Where investment flows

Guangdong’s expansion was built largely on foreign direct investment, first from Hong Kong and later from Taiwan, which funded export factories from the 1980s onward. (This is something I analysed in detail in my 2003 book Selling China.)

The story of FDI into China is one of ethnically Chinese FDI. Vietnam’s FDI today comes from a similar set of sources. Its largest investors are Singapore, South Korea, Taiwan, and Japan, with China increasingly prominent and now among the top sources of new projects. Together, East Asian investors account for roughly 70% of Vietnam’s FDI. Capital that once flowed from Hong Kong and Taiwan into Guangdong is now flowing from China and Taiwan into Vietnam, in many cases from the same firms relocating production to remain inside open markets and outside US tariffs.

Vietnam’s labour force is comparatively low-cost but also relatively skilled. That is another feature of Guangdong (and of China as a whole) in the 1990s. On the World Bank’s Human Capital Index, which estimates how productive a child born today will be as an adult, Vietnam scores about 0.69. That places it second in Southeast Asia, behind only Singapore, and ahead of higher-income neighbours such as Malaysia, Thailand, the Philippines, and Indonesia. Expect manufacturing to go where human capital is.

Vietnam increasingly resembles Guangdong: an open, FDI-driven export economy.
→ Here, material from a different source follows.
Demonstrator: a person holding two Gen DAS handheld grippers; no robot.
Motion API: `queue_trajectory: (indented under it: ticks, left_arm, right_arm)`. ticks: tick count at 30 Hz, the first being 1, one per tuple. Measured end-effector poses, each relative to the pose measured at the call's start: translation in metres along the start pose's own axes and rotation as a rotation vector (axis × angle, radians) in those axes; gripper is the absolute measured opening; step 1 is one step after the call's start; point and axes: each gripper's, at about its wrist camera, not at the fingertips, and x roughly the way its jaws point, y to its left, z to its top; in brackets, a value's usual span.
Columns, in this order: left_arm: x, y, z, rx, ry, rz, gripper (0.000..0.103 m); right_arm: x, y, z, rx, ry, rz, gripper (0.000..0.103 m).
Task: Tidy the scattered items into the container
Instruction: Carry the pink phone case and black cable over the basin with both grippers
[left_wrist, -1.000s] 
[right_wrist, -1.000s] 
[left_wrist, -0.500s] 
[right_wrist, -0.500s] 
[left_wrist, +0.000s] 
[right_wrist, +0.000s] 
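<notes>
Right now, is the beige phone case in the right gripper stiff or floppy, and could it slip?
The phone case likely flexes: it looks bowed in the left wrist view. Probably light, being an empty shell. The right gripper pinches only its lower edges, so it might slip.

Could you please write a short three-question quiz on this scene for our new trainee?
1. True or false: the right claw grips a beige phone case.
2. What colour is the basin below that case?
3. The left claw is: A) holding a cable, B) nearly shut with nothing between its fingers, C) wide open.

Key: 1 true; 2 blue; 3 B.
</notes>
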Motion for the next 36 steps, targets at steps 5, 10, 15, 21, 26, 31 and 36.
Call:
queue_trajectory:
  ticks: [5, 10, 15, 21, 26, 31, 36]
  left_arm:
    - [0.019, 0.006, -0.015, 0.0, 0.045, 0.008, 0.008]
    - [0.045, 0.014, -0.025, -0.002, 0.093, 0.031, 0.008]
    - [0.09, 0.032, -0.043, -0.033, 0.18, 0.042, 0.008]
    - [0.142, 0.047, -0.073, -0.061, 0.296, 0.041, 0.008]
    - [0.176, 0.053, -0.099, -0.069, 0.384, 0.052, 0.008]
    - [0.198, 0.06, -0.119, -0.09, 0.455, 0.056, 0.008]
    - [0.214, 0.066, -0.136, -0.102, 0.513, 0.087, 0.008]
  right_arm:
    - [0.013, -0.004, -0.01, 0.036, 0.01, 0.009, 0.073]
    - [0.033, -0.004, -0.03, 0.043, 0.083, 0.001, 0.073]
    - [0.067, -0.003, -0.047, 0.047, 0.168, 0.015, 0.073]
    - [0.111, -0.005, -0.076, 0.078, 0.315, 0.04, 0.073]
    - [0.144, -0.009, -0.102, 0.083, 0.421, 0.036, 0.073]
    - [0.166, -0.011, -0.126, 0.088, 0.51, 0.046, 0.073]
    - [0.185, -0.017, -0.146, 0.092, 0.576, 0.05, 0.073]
The entire country has acquired a stake in the current global order. In this aspect, Vietnam is fundamentally different from China, and that difference is political rather than economic. Guangdong, by far, was the most successful region in China (along with Zhejiang), but its leaders failed to claim the top mantle of power at the national level — basically two positions, the party secretary of the CCP and the premier.

Imagine China’s national politics populated with leaders who opened Guangdong to foreign trade and FDI and integrated its economy into the world economy. Would the tensions with the West be as severe as they are today? Perhaps not. This is a strain that Vietnam may not have to wrestle with, and its outward-facing economy may loom larger on Vietnamese politics than it ever did on China’s.